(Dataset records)
== Segment start ==

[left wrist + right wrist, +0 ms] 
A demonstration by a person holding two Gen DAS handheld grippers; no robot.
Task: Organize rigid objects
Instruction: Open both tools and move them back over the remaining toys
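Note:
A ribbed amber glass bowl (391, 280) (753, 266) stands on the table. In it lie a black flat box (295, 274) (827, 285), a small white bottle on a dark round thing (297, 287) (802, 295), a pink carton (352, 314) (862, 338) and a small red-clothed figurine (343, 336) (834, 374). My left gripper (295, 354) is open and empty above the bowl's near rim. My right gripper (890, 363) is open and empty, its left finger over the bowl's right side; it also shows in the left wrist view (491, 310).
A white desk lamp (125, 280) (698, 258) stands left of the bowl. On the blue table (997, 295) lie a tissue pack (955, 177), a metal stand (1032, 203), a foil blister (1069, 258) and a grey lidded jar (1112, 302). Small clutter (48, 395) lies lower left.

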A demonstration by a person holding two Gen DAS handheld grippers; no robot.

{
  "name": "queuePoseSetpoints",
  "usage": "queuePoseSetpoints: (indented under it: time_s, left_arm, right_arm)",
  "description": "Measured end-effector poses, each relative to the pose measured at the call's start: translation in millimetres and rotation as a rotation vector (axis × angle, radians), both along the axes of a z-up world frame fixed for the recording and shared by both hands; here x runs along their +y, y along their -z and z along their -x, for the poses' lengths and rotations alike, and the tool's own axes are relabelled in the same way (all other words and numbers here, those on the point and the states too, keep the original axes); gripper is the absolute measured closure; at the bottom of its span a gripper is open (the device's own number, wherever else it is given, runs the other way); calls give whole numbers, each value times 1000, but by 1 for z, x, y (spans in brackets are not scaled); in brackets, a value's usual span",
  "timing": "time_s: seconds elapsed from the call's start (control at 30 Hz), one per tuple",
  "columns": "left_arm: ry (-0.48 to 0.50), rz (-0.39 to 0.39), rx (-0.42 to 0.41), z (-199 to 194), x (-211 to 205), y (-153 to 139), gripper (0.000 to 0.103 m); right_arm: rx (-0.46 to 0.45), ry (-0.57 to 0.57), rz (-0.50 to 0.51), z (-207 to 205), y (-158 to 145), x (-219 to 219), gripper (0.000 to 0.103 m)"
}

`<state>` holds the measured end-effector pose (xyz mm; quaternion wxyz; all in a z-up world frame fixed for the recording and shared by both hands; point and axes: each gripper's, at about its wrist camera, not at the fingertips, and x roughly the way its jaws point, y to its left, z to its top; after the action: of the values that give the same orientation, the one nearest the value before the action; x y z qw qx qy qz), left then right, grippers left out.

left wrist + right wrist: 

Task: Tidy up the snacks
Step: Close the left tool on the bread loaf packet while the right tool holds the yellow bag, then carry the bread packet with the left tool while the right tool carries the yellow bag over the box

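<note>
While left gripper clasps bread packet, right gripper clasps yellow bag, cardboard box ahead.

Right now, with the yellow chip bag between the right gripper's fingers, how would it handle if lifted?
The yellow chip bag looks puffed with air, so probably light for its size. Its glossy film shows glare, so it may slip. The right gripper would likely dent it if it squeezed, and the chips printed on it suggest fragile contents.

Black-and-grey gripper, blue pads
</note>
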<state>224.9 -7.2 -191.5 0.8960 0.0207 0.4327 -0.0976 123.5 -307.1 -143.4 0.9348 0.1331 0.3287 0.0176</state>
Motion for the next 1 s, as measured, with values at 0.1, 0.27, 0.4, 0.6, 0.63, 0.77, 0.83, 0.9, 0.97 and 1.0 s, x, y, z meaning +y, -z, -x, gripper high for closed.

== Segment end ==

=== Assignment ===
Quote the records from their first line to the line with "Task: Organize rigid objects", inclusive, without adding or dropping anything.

=== Problem solution ===
[left wrist + right wrist, +0 ms] 
A demonstration by a person holding two Gen DAS handheld grippers; no robot.
Task: Organize rigid objects

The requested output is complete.